[UPS] research proposal for NSF ITR? deadline for letter of intent is N ov. 15

Wed, 10 Nov 1999 08:59:03 -0500

This message is in MIME format. Since your mail reader does not understand
this format, some or all of this message may not be legible.

------_=_NextPart_000_01BF2B83.C17ABDA0
Content-Type: text/plain;
	charset="iso-8859-1"

Hi!

I am writing to suggest a serious collaborative research proposal
effort. Please read what is below and send me a brief reply
no later than Friday 11/12.

After our meeting, a number went on to the Dublin Core 7 meeting in
Frankfurt and continued some of the discussion.  Also, there has
been some email exchange involving Herbert and Carl, as well as
several at the University of Virginia, who Carl recommended become
involved, because of their enhancements and application of the Fedora
work from Cornell.

I've tried to summarize my view of all these discussions, in two
parts, below. The first part, A, addresses the Problems we are
tackling, couched in broad terms related to measuring impact on
society.  The second part, B, elaborates the vision that I think
a number of us were trying to develop in terms of open digital libraries
using a component-based distributed architecture.

These are both rough, so while I encourage detailed comments, please
note that this was sent without the weeks of polishing needed; consider
the general ideas and see if they resonate.

Now, my question is, should our group write a serious proposal to NSF,
perhaps for the ITR program, that is NSF 99-167
    http://www.nsf.gov/cgi-bin/getpub?nsf99167
I believe that we might have a chance to get funding to do some or
all of the research that is discussed below.  Note that a letter of
intent is due Nov. 15, so we need to decide this soon.

I am willing to take the lead on this, but only if noone else wants
to.  Carl is too busy, and I believe it would be hard for either
Herbert or the LANL group to get NSF support.  If others think that
they are in a better position, I'd happily pass on this opportunity :-)

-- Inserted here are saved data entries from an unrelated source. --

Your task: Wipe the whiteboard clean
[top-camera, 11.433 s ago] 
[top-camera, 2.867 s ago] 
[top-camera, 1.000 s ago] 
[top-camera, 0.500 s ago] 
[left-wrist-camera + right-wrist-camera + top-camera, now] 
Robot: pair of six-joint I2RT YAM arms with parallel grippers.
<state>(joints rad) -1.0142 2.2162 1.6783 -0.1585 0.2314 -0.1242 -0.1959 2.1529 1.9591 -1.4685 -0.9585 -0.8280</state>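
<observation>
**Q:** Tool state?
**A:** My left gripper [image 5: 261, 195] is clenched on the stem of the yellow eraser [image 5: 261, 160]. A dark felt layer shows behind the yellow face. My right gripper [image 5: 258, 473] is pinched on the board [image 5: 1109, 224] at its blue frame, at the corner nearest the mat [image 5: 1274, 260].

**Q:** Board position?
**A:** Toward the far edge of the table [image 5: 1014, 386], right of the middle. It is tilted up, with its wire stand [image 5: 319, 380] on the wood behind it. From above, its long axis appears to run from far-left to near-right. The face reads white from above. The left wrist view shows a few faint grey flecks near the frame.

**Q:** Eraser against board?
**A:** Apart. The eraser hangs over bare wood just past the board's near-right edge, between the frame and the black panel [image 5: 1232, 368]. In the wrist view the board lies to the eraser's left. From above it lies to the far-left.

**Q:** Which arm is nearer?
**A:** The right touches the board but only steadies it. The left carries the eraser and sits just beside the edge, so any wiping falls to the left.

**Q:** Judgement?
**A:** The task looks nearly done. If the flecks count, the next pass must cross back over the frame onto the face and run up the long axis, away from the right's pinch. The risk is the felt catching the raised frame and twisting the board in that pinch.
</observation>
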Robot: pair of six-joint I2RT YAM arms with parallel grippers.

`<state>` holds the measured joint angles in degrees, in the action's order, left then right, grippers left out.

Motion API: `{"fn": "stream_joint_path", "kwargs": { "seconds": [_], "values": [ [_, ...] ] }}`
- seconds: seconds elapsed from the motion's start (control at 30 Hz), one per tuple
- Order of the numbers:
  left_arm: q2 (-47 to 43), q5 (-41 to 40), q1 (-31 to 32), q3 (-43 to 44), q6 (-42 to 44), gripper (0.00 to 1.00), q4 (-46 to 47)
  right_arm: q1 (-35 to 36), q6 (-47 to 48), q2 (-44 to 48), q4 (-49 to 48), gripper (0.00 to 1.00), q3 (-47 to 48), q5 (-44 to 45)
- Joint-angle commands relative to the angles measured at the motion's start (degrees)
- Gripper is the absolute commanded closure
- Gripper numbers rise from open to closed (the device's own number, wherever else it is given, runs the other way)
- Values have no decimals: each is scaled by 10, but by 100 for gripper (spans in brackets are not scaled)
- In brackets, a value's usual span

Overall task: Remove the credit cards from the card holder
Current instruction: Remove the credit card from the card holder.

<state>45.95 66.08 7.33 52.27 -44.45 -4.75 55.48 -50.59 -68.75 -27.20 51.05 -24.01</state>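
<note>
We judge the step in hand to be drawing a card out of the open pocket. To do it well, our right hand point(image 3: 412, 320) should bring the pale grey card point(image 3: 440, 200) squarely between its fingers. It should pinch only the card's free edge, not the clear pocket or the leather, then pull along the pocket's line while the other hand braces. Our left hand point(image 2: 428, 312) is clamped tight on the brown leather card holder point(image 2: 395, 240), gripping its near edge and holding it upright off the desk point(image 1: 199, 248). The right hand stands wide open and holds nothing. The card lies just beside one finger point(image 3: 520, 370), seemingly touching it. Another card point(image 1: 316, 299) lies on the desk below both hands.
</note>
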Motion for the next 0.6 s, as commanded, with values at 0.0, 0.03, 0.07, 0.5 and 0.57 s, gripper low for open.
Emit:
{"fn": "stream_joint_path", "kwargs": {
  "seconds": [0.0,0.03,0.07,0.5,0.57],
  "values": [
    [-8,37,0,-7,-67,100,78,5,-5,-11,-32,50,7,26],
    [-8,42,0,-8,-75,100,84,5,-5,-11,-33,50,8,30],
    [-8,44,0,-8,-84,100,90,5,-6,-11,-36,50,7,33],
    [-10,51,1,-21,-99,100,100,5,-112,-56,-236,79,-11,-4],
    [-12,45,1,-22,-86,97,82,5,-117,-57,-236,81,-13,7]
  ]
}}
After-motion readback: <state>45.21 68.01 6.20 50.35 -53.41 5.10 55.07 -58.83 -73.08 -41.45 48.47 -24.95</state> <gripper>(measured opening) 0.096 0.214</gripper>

I realize that many in the group want their archives to grow and
prosper and while they support UPS, don't view that as their central
interest. Others may view the integrated UPS as an important area
of research in its own right. I think we need both groups, working
together.

Anyhow, I now call for brief replies from each interested party to
answer the following questions.  I believe a reply could fit in a
short paragraph if you are pressed for time - I hope everyone will
reply no later than by Friday  11/12.

1. Do you think we have a chance of getting NSF support through 99-167?
2. Do you think the issues raised in part A below define key
   research questions?
3. Does the outline in part B define a sensible follow-on for research
   according to our group vision?
4. Would you like to be involved in this? If so, what would your role
   be?  (answer with as many as apply)
   a- Work on own archive, but integrate it with UPS.
   b- Focus on UPS and its architecture, development, evaluation.
   c- Research, mostly on the architecture and software side.
   d- Research, mostly on the sociological and usage side.
5. What other comments and suggestions do you have?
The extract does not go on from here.